The crash took place shortly after 9pm last night on the A9 highway near the town of Sierre, not far from the Swiss border with Italy.

Police said the bus was carrying 52 people, mostly 11 and 12-year-old students from two different Belgian schools returning to the towns of Heverlee and Lommel after a skiing trip in Val d'Anniviers.

As Belgium announced plans to hold a national day of mourning to mark the tragedy, distraught parents flew to Switzerland with some still unsure about the fate of their children.

"It is a black day for all of Belgium," said the Belgian Prime Minister Elio Di Rupo.

In a statement, Swiss police said "The bus hit the barrier stones on the right side of the road. It then hit the tunnel wall head on in an emergency stop space…Because of the strong impact the bus was badly damaged and several passengers were trapped in the wreckage."

Christian Varone, the police chief in the Swiss canton of Valais, told a news conference that rescuers were greeted by what he called "a scene like a war."

"We have had a number of serious accidents in Valais but nothing like this, with so many young victims," he added.

The A9 highway was closed in both directions to aid the rescue, with eight helicopters and 12 ambulances taking victims to hospitals. Dozens of police and firefighters, 15 doctors and three psychologists were also called to the scene.

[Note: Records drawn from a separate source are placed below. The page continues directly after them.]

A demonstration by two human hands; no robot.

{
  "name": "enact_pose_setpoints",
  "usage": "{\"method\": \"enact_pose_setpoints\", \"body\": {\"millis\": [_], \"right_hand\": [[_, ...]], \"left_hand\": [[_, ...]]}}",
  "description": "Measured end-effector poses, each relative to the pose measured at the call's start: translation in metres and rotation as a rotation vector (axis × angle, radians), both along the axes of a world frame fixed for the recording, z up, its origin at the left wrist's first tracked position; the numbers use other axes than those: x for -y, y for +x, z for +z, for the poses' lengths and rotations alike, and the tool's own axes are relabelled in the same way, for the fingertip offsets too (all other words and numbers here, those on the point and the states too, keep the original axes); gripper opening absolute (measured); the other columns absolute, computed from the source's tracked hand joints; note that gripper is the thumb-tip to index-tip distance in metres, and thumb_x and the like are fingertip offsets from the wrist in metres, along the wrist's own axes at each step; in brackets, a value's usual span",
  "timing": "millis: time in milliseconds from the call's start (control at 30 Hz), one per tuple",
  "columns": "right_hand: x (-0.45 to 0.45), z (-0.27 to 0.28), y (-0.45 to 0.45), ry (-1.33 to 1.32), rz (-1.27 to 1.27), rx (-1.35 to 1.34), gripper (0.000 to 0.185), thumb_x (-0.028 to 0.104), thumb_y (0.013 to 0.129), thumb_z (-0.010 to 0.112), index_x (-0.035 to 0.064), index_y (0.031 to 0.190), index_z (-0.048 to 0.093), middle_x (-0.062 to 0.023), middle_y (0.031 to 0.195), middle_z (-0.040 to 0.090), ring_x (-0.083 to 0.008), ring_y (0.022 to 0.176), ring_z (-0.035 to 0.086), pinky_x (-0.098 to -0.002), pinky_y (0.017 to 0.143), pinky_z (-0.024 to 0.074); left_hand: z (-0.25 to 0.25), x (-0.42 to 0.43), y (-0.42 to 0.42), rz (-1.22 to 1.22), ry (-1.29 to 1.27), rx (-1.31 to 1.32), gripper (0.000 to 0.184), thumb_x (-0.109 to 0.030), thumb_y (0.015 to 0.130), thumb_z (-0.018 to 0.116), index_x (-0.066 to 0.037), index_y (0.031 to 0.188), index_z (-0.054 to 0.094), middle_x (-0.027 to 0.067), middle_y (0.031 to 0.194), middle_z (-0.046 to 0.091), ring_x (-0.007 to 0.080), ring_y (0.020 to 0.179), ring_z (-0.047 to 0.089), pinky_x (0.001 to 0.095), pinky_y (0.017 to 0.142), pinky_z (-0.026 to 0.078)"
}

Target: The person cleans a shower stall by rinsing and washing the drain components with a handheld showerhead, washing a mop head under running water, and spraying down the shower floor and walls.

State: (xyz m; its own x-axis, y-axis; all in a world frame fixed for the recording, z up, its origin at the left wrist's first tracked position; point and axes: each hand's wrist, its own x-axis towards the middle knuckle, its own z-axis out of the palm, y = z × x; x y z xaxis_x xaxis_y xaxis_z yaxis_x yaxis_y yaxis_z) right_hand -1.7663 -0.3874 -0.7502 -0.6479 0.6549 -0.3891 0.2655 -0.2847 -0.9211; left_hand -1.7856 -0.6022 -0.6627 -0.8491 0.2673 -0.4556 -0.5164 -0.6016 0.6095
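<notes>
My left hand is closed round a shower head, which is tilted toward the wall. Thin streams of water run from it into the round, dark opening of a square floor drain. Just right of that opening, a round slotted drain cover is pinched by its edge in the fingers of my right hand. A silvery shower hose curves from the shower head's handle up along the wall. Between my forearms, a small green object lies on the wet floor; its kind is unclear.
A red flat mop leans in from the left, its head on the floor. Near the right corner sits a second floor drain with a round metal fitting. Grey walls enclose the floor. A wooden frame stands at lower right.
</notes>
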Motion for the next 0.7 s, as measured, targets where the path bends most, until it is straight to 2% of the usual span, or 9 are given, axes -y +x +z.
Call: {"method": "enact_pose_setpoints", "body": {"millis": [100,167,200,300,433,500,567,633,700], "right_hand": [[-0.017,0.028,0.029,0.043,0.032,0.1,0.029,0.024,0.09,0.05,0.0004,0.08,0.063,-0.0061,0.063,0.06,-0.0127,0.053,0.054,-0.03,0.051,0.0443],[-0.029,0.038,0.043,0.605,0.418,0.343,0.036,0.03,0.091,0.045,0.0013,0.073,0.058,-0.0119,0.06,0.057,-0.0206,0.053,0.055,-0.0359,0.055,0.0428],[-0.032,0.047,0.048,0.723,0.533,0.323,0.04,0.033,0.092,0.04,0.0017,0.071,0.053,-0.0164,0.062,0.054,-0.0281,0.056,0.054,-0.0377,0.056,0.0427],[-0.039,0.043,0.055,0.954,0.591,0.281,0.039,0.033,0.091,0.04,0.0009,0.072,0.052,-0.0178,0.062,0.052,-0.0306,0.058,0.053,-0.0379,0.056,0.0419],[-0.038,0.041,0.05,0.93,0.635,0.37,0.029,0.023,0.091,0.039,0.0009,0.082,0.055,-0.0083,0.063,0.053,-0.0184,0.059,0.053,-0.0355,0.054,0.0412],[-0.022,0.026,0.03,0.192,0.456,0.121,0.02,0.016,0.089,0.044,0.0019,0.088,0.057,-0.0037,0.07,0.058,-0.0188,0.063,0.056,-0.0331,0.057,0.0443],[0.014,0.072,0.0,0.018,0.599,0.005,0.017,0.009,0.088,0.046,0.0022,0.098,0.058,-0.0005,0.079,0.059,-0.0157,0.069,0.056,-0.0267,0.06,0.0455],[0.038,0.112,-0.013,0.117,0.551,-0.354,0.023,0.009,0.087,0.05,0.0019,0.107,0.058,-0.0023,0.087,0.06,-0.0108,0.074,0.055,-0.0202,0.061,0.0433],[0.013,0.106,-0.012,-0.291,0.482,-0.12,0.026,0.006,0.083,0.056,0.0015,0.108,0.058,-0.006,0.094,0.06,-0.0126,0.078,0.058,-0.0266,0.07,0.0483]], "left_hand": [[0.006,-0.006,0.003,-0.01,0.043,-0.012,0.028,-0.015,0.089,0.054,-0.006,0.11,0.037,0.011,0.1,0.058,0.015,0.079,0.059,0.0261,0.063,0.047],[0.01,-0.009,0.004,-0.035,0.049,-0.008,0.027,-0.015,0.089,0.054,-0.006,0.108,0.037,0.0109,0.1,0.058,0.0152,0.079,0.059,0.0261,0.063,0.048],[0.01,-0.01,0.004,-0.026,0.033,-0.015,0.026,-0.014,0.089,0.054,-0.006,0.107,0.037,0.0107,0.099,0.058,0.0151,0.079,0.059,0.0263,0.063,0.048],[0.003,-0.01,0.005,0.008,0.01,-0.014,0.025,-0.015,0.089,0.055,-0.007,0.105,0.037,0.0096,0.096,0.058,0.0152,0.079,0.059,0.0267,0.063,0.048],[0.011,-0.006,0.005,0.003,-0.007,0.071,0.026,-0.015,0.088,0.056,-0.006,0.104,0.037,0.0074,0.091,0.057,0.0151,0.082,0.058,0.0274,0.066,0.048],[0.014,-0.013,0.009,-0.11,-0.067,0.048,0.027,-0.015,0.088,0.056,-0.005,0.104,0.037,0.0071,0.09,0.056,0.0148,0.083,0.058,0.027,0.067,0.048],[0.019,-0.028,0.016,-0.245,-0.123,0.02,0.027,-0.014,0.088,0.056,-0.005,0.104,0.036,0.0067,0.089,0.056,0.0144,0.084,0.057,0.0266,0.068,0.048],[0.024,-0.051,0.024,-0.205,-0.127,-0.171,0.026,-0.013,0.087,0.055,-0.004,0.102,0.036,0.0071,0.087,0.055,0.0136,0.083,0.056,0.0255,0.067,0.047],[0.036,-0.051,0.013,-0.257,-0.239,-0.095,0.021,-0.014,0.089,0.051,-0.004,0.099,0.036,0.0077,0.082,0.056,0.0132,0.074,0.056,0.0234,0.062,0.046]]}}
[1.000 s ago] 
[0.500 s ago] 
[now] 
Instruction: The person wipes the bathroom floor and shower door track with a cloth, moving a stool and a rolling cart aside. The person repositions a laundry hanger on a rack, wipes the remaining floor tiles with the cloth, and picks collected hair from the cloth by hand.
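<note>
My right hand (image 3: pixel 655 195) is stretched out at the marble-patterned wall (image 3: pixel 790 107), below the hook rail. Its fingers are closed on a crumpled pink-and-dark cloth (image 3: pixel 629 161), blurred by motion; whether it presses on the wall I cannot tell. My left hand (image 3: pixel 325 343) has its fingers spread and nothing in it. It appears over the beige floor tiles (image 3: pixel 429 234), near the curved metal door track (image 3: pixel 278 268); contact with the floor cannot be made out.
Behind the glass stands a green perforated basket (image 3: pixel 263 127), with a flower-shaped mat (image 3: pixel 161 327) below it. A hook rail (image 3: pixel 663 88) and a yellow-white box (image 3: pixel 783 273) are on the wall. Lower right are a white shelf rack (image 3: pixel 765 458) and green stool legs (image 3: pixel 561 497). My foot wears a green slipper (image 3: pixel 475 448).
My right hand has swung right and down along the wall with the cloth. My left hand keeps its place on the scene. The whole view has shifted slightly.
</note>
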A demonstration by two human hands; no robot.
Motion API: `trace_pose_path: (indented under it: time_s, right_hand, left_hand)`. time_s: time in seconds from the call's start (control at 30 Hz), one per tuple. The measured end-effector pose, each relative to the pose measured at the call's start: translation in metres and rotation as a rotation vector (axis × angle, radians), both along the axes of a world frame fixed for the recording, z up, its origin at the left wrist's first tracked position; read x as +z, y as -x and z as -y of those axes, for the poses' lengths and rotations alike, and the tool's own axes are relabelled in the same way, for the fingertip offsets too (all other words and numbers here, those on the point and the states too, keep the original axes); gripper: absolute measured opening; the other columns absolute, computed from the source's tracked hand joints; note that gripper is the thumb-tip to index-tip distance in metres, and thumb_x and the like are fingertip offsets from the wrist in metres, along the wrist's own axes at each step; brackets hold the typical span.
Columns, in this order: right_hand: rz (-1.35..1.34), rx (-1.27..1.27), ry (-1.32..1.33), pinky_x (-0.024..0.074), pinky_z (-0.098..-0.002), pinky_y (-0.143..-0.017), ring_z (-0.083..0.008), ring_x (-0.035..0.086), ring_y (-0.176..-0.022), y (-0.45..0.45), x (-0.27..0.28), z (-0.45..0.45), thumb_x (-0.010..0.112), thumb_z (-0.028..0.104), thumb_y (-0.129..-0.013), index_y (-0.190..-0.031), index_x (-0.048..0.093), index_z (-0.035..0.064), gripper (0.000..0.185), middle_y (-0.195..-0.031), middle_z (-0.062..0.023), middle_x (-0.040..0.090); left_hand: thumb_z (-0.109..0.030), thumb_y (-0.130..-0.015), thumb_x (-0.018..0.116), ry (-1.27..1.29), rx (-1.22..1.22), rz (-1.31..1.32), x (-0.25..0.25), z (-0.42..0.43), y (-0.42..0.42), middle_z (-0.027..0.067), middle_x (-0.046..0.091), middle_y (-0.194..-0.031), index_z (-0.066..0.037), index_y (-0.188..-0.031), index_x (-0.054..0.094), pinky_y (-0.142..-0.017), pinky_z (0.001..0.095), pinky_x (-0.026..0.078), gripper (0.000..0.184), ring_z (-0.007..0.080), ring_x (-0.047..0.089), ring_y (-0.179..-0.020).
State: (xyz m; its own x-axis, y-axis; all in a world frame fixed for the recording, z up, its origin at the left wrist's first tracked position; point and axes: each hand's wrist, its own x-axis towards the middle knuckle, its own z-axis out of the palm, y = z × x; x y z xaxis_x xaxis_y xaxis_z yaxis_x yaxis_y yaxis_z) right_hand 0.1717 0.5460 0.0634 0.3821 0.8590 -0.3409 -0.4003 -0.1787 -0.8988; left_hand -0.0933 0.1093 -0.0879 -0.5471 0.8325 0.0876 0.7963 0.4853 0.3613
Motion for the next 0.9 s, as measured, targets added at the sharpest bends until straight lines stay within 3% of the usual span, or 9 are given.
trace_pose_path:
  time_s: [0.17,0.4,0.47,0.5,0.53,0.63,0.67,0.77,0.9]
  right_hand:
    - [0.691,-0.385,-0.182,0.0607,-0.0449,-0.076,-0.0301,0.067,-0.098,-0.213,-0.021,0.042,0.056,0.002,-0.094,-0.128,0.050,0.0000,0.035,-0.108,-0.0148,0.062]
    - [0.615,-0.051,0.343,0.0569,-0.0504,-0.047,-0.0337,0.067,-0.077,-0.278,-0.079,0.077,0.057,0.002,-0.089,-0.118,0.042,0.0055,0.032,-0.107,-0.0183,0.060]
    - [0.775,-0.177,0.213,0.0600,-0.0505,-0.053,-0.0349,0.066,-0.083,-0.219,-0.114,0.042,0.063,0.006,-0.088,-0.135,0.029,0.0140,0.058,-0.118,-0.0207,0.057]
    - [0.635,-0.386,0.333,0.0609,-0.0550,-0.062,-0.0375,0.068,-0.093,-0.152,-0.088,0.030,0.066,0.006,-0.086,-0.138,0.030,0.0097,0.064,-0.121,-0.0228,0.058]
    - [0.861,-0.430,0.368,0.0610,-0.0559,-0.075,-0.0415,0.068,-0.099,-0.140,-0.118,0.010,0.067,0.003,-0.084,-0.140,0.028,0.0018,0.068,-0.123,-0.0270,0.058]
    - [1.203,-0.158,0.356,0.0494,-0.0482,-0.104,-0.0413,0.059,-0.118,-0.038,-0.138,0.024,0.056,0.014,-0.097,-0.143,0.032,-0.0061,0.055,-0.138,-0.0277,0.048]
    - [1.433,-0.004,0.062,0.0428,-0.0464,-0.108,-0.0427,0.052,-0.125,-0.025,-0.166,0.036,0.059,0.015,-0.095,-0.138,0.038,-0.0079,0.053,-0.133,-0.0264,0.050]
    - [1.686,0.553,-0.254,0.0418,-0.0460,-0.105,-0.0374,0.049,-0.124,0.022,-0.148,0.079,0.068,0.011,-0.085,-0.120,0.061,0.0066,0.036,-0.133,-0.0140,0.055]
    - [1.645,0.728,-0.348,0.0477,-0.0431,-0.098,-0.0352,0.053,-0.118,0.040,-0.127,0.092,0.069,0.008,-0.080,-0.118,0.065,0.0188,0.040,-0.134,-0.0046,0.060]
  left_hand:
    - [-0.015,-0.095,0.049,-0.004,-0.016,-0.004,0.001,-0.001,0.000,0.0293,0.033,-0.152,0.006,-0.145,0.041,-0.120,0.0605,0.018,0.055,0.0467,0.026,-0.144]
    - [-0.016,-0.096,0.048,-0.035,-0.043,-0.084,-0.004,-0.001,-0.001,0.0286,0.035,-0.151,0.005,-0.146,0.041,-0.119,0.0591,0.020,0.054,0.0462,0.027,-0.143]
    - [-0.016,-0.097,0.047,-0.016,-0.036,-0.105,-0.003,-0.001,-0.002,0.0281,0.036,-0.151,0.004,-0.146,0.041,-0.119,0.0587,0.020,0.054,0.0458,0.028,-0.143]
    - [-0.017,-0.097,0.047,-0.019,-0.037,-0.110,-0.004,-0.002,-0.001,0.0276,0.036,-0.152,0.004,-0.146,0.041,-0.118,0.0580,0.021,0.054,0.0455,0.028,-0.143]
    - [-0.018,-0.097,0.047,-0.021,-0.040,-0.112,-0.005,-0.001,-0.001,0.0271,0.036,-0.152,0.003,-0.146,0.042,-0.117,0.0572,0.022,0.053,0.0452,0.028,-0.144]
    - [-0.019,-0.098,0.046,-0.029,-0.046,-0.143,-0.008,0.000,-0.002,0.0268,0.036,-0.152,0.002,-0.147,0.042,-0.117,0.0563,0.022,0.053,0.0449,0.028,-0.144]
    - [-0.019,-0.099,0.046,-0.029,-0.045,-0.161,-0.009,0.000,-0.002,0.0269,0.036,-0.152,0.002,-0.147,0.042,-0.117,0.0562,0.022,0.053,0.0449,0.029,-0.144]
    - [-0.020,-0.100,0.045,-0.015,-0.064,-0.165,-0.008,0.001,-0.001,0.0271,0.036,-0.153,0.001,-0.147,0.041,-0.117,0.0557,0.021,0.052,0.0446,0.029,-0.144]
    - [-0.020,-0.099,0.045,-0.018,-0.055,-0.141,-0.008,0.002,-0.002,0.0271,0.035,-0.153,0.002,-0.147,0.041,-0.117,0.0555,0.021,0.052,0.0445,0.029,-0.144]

Until today, the worst accident in a Swiss highway tunnel happened in 2001, when two lorries collided in the Gotthard tunnel killing 11 people.

One of Europe's deadliest tunnel accidents happened in March 1999, when 39 people were killed after a lorry caught fire in the Mont Blanc tunnel between France and Italy. The blaze burned for two days while firefighters tried to reach victims and vehicles trapped in the tunnel under Western Europe's highest peak.